One feature that can be useful is to be able to manipulate time. In smart contracts, you can use a datetime type, compare dates, and get the date and time of creation of the current block, which approximately tells you what the current time and date are.
Question: think about how you would create a contract where anyone can put an NFT for sale using an auction: anybody can make an offer (a bid), and whoever makes the highest bid, gets to buy the NFT for that price. Can you make it so that everything always works, with no trust issues?
We could create a contract where anyone could call a bid entry point, and pass as parameter, the amount they are willing to pay. We would store the bids in a list of records, where each record stores the address of a bidder, and the amount they offer. After a while, the owner of the NFT would call a close entry point, that would stop the auction, loop through the entries in the list to identify the highest bidder, then store it as the winner of the auction. This winner could then call a buy entry point, send the amount they offered, and obtain the NFT.
Question: What problems do you see with this approach?
There are three main issues:
The first issue is that if a very high number of people make a bid, for example of 0 mav, then when the owner closes the auction, the contract would have to loop through so many entries that it would take too long, exceed the amount of gas allowed to be consumed in one operation, and fail. The owner could never close the auction, and the NFT would be stuck forever in the contract. Loops in smart contracts are dangerous, and should only be used if we know for sure that the number of iterations is limited, and can’t be increased arbitrarily by an attacker.
The second issue is that the bidders would have to trust that the seller ends up calling the close entry point. We could imagine a situation where the seller is not happy with how much the highest bid is, and decides not to stop the auction, which would prevent the highest bidder from buying the NFT.
The third issue is that the seller would have to trust that the highest bidder indeed buys the NFT after the seller closes the auction. If they don’t, the NFT would be stuck in the contract forever.
Question: How can we avoid these three issues?
For the first issue, we really don’t need to store all the bidders: we could only store the highest bidder. Every time someone bids, we just compare it to the current top bidder, and if the new bid is higher, we store it as the new top bidder and amount.
For the second issue, we can make it so that the owner doesn’t have to close the auction. When the NFT is put on sale, we set a deadline in the storage. Once this deadline expires, the auction is closed and the top bidder can buy the NFT. The owner doesn’t need to be trusted.
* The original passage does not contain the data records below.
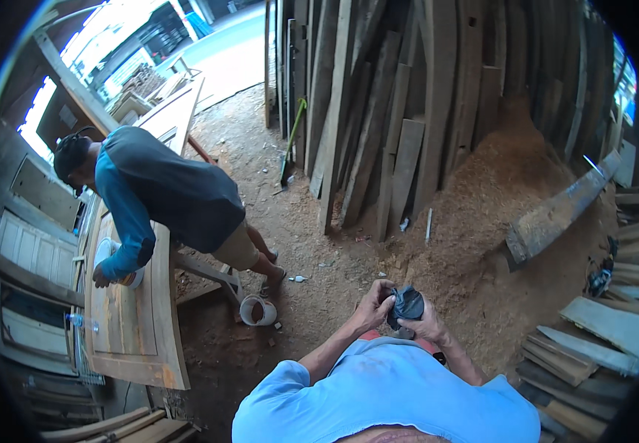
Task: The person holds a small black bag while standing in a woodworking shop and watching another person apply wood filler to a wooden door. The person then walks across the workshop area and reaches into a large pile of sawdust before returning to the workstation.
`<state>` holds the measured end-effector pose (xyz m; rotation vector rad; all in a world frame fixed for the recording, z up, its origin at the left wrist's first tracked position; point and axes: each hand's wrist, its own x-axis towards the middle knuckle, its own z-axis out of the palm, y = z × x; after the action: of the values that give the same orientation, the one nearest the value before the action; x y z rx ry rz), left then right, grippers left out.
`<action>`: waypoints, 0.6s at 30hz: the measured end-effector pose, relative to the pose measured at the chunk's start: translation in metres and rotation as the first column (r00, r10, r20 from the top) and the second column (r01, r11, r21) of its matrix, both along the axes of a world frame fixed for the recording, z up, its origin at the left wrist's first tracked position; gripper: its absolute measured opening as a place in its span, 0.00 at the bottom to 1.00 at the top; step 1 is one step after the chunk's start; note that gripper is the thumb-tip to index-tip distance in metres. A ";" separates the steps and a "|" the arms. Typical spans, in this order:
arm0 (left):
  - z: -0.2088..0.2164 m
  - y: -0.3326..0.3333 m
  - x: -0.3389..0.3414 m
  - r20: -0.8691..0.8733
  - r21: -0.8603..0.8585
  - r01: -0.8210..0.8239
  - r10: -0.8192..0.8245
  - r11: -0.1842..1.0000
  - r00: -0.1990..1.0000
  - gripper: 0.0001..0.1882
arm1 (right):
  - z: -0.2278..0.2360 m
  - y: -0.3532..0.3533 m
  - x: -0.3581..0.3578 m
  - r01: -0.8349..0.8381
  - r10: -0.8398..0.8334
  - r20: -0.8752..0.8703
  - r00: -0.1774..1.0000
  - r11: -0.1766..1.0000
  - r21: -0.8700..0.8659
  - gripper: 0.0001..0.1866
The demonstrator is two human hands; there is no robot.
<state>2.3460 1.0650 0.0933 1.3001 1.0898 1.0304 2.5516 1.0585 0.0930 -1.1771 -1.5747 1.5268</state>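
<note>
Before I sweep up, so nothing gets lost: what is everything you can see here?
Dark bundle: one, dark grey, between both hands
Co-worker: one, dark top with blue sleeves, left
Wooden panel: one, brown, before the co-worker
White tub: one, white, at the co-worker's hand
Bucket: one, white, on the ground
Green-handled tool: one, green, by the planks
Upright planks: many, grey-brown, top
Sawdust heap: one, brown, below the planks
Thick board: one, greyish, right
Stacked boards: several, brown and pale, lower right
Shirt: one, light blue, bottom
Left hand: one, bare, on the bundle
Right hand: one, bare, on the bundle
</note>
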 end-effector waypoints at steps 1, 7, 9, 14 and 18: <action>0.010 0.004 -0.003 -0.053 -0.006 -0.032 0.031 0.999 0.998 0.09 | 0.002 0.011 -0.002 -0.023 0.023 0.012 1.000 1.000 0.020 0.35; -0.002 0.009 -0.036 -0.365 0.519 -0.148 0.375 0.842 0.852 0.10 | 0.021 0.044 -0.034 -0.174 0.152 0.191 0.970 0.979 0.107 0.33; -0.002 0.009 -0.050 -0.325 0.429 -0.163 0.320 0.889 0.890 0.09 | 0.023 0.050 -0.053 -0.203 0.173 0.209 0.963 0.970 0.133 0.34; 0.003 0.010 -0.118 -0.084 -0.090 -0.089 0.081 0.992 0.993 0.06 | 0.025 0.059 -0.108 -0.309 0.260 0.310 0.914 0.943 0.121 0.38; -0.026 0.018 -0.198 0.307 -0.186 0.156 -0.093 0.970 0.947 0.05 | 0.046 0.060 -0.173 -0.309 0.304 0.125 0.945 0.951 0.022 0.43</action>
<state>2.1483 1.0834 0.0675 0.9950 0.8497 0.9523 2.3788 1.1182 0.1392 -1.0540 -1.9343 1.6311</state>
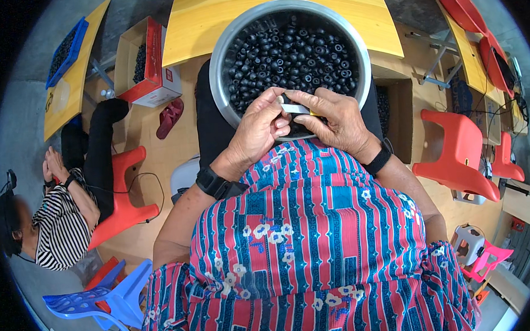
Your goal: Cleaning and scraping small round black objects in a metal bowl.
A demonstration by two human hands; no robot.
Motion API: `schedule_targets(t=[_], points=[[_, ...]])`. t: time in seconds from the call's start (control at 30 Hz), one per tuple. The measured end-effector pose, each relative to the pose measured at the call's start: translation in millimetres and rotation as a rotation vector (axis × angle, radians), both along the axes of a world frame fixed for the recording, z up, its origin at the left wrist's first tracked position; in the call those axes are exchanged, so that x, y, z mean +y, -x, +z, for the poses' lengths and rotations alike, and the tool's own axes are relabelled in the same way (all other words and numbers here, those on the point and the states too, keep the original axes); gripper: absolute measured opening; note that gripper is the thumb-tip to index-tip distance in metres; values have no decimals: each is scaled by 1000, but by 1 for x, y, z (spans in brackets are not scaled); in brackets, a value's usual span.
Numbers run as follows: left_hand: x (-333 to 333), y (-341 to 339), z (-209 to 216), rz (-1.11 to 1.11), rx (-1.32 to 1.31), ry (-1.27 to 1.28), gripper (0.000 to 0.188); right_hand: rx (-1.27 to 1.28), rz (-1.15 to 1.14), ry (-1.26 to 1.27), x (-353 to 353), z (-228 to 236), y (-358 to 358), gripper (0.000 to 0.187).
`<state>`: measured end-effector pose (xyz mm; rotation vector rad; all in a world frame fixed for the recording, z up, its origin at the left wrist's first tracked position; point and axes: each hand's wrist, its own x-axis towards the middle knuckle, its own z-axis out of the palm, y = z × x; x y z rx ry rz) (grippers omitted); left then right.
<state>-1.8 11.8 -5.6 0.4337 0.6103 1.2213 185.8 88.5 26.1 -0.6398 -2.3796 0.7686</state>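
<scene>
Cannot fully see the dark piece (pixel 285 98) in the left hand (pixel 258 119), nor the pale blade (pixel 295 109) under the right hand (pixel 337 118).

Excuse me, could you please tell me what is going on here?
The person's right hand holds a small tool with a flat, pale end, close to the left hand. Whether that hand pinches anything is hard to tell. Both hands are over the near side of a metal basin holding many small black pieces.
</scene>
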Motion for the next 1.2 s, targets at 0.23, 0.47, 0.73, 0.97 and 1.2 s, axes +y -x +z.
schedule_targets(t=[0.23, 0.47, 0.73, 0.97, 1.2], points=[[0, 1, -7, 9, -17, 15, 17, 8, 8, -26, -1, -1, 0, 45], [2, -2, 1, 77, 68, 22, 18, 23, 28, 21, -1, 1, -2, 33], [2, -1, 0, 33, 119, -67, 12, 178, -127, 286, -2, 2, 4, 29], [3, 0, -3, 1, 151, -84, 12, 162, -84, 320, 3, 1, 4, 27], [4, 2, 0, -57, 138, -30, 12, 231, -38, 403, 6, -6, 4, 25]])
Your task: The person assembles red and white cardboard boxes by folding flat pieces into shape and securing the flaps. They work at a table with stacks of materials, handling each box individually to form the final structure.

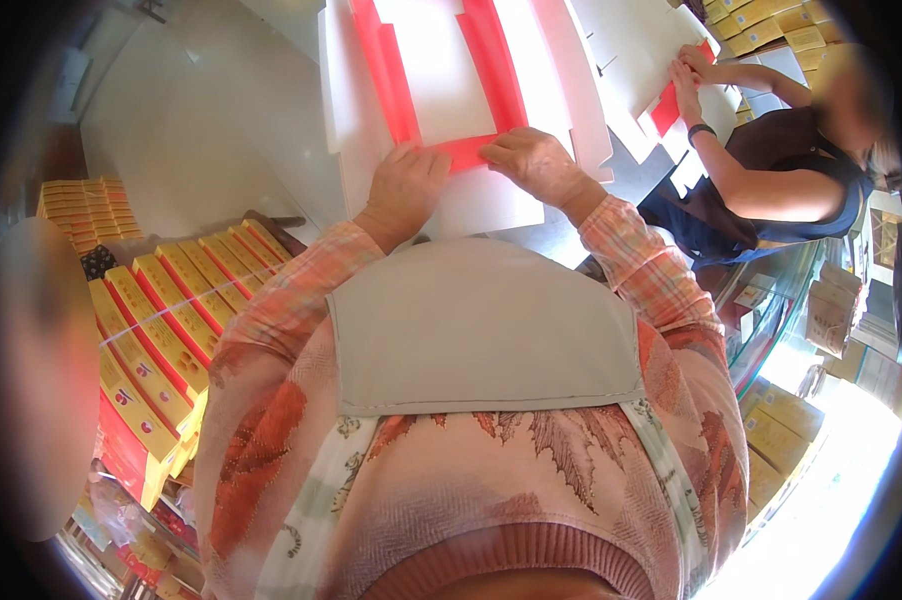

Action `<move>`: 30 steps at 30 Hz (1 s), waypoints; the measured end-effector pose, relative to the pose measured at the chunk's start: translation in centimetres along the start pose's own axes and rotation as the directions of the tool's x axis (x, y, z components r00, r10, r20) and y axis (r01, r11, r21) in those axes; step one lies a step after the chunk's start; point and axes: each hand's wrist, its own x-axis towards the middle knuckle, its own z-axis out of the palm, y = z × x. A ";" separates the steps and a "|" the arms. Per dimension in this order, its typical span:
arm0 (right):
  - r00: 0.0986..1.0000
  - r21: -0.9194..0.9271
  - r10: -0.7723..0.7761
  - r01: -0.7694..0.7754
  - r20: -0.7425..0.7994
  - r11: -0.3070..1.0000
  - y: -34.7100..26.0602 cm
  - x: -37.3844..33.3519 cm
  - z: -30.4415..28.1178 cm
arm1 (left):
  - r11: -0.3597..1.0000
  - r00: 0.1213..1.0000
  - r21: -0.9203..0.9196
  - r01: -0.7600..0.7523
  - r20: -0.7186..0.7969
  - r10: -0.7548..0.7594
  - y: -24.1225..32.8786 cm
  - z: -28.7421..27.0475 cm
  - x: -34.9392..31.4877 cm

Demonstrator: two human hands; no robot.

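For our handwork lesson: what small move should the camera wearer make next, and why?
Probably press along the near red strip: the left hand and right hand are at its two ends, while its middle lies uncovered between them.

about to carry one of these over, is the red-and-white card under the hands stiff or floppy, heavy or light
The red-and-white card is probably light, since it looks like thin sheet. It would likely bend at its creases, as the red side strips look folded, while the flat-looking white panel should stay fairly stiff.
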 end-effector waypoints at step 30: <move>0.927 -0.145 0.175 -0.134 0.331 0.980 -2.3 -0.8 3.3 | 0.988 0.909 -0.097 -0.123 0.388 0.151 0.5 2.5 1.8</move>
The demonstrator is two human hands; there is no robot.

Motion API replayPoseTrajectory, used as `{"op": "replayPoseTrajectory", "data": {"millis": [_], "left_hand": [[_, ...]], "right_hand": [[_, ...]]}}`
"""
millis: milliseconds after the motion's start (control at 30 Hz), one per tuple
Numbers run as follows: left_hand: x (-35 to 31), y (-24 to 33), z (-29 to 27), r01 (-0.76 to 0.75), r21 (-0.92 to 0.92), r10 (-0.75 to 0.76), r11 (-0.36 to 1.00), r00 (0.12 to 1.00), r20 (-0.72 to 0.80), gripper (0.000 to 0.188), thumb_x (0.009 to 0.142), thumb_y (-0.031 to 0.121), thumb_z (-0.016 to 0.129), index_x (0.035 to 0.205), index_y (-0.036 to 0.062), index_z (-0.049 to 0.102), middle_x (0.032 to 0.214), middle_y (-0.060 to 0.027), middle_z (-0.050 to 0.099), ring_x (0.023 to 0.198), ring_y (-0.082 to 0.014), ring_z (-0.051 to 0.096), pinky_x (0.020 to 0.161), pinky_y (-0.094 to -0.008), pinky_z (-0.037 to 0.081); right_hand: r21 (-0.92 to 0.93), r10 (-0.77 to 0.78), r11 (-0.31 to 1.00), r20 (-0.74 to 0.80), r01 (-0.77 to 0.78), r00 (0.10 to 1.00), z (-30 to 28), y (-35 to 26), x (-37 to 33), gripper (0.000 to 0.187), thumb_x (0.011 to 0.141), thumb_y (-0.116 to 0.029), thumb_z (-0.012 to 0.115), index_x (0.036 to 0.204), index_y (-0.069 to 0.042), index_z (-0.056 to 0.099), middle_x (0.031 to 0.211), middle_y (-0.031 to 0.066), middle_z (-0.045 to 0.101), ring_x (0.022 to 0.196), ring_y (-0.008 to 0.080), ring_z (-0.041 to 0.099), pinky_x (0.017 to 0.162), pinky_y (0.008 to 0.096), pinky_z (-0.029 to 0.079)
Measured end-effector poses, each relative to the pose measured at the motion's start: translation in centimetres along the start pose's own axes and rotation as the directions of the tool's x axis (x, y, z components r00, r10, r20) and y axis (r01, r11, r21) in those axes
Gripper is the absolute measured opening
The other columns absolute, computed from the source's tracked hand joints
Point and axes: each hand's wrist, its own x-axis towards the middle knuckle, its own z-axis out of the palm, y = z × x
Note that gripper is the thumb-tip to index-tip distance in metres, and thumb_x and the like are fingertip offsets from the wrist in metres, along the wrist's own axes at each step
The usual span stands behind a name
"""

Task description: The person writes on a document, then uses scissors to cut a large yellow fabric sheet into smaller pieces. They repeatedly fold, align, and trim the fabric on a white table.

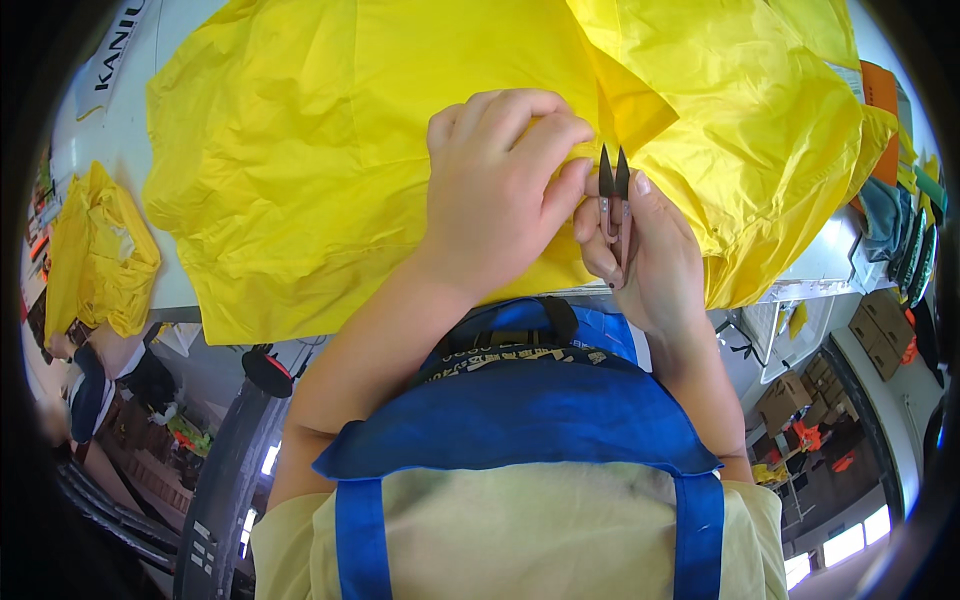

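A large sheet of yellow fabric [300, 180], creased and shiny, lies spread over the table in front of me. My left hand [505, 175] is on it with fingers curled and closed, pinching the fabric near a raised fold; the pinch itself is partly hidden. Just to its right, my right hand [655, 240] holds a pair of thread snips [614, 205] against its fingers. The two dark, pointed blades stand apart and point away from me, beside the left fingertips. The fabric's near edge hangs at the table's front edge.
A white table [178, 265] shows at the left. There, a co-worker's hand [62, 347] is at another yellow piece [105, 250]. At the right edge are an orange item [880, 95] and a teal cloth [882, 220]. Cardboard boxes [880, 335] stand farther back.
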Motion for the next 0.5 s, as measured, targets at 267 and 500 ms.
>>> {"op": "replayPoseTrajectory", "data": {"millis": [267, 500], "left_hand": [[0.6, -0.6, 0.7, 0.005, -0.029, -0.004, 1.000, 0.999, 0.052, 0.012, 0.072, 0.006, 0.068, 0.081, 0.0075, 0.061, 0.092, -0.0049, 0.060, 0.085, -0.0241, 0.057, 0.075, -0.0357, 0.041], [0.0, -0.5, 0.9, 0.121, -0.199, -0.112, 0.973, 0.992, 0.056, 0.007, 0.077, 0.006, 0.066, 0.081, 0.0066, 0.060, 0.091, -0.0072, 0.059, 0.085, -0.0255, 0.056, 0.077, -0.0350, 0.042]], "right_hand": [[-0.137, -0.066, 0.989, -0.079, 0.055, 0.995, -0.6, -0.2, 0.3, 0.030, 0.100, -0.025, 0.038, 0.101, 0.000, 0.055, 0.074, 0.0069, 0.058, 0.051, 0.0086, 0.041, 0.045, 0.0198, 0.031], [-0.955, -0.634, 0.223, 0.011, 0.197, 0.773, -0.6, -0.1, 0.0, 0.019, 0.077, -0.013, 0.073, 0.089, -0.002, 0.062, 0.070, 0.0078, 0.061, 0.057, 0.0149, 0.059, 0.052, 0.0269, 0.047]]}}
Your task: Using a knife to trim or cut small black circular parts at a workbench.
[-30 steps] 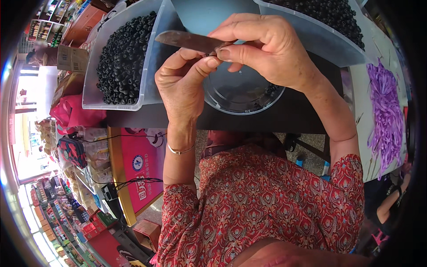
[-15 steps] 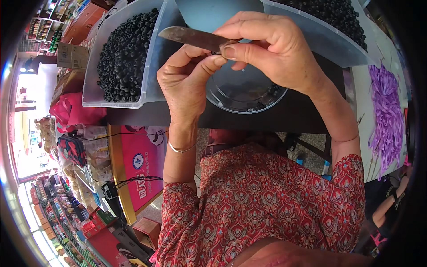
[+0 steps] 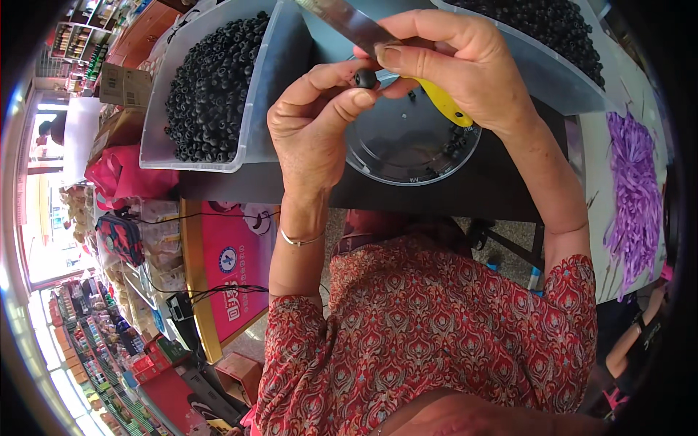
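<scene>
Between the thumb and index finger of my left hand point(image 3: 311, 142) is a small round black piece point(image 3: 365, 78) with a dark hole in its face. My right hand point(image 3: 469, 80) grips a knife point(image 3: 349, 23), its blade pointing up and to the left. The knife's yellow handle point(image 3: 442, 102) shows below the palm. My right fingertips are close beside the black piece; the blade lies above it. Beneath both hands sits a clear round container point(image 3: 392, 171) with several black pieces inside, mostly at its right side.
A translucent bin point(image 3: 243, 138) heaped with black ring-shaped pieces stands on the dark table point(image 3: 240, 187) at left. Another such bin point(image 3: 523, 62) stands at far right. Purple strips point(image 3: 631, 196) lie on a pale surface to the right. A pink bag point(image 3: 131, 174) sits left of the table.
The knife has swung upward and away from my left fingers, bringing its yellow handle into sight. The black piece is now plainly visible in my left pinch. Both hands have shifted slightly right.
</scene>
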### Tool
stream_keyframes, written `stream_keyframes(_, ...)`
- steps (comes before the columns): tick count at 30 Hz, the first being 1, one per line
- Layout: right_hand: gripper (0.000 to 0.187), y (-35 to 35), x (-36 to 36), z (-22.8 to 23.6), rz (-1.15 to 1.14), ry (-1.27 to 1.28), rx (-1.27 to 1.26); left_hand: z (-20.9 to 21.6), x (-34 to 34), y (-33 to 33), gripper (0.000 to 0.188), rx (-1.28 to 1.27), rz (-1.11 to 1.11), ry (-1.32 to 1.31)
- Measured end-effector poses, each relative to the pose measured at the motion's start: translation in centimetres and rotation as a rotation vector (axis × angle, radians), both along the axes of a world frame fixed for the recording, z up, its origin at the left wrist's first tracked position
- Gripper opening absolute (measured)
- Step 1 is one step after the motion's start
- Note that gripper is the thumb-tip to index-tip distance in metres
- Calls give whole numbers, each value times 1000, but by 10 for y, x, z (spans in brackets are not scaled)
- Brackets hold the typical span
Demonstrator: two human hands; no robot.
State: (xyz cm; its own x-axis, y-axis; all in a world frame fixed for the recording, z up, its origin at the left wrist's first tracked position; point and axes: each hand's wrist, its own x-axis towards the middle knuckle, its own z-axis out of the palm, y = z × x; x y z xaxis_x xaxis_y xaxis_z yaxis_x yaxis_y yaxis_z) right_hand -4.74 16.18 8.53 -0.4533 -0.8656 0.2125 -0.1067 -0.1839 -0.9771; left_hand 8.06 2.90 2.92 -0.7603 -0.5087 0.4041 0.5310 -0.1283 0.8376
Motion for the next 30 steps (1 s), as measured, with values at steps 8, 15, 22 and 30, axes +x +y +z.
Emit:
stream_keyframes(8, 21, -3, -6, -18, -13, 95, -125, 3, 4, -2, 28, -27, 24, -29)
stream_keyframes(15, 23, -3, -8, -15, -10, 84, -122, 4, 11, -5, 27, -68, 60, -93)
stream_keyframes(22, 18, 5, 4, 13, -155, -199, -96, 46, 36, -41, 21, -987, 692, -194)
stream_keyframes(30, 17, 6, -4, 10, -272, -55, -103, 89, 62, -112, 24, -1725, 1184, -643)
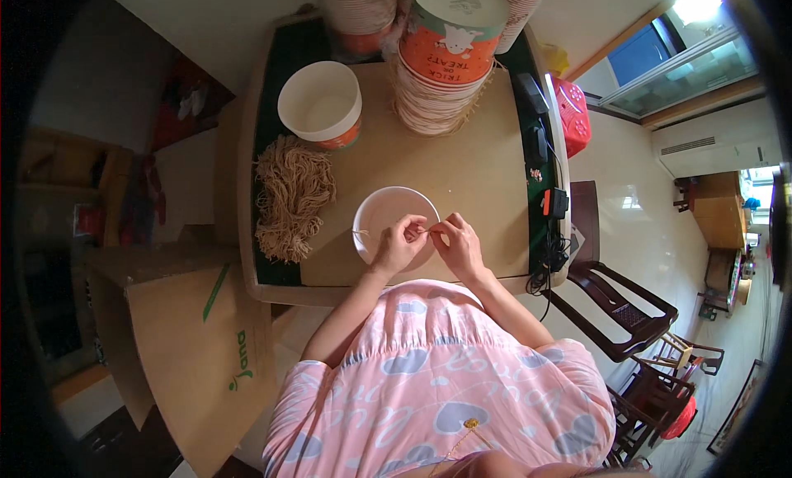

For the third issue and to make sure the top bidder does pay, we change it so that when they bid, they immediately transfer the money to the contract. If someone else bids a higher value, they can get their money back. If we reach the deadline and they are still the highest bidder, they can collect the NFT, and the money is sent to the seller. We use our ledger / claim system when sending money, to avoid the flaws described earlier. Otherwise, someone could bid with a contract, prevent anyone from bidding after them, and win the auction with a low price.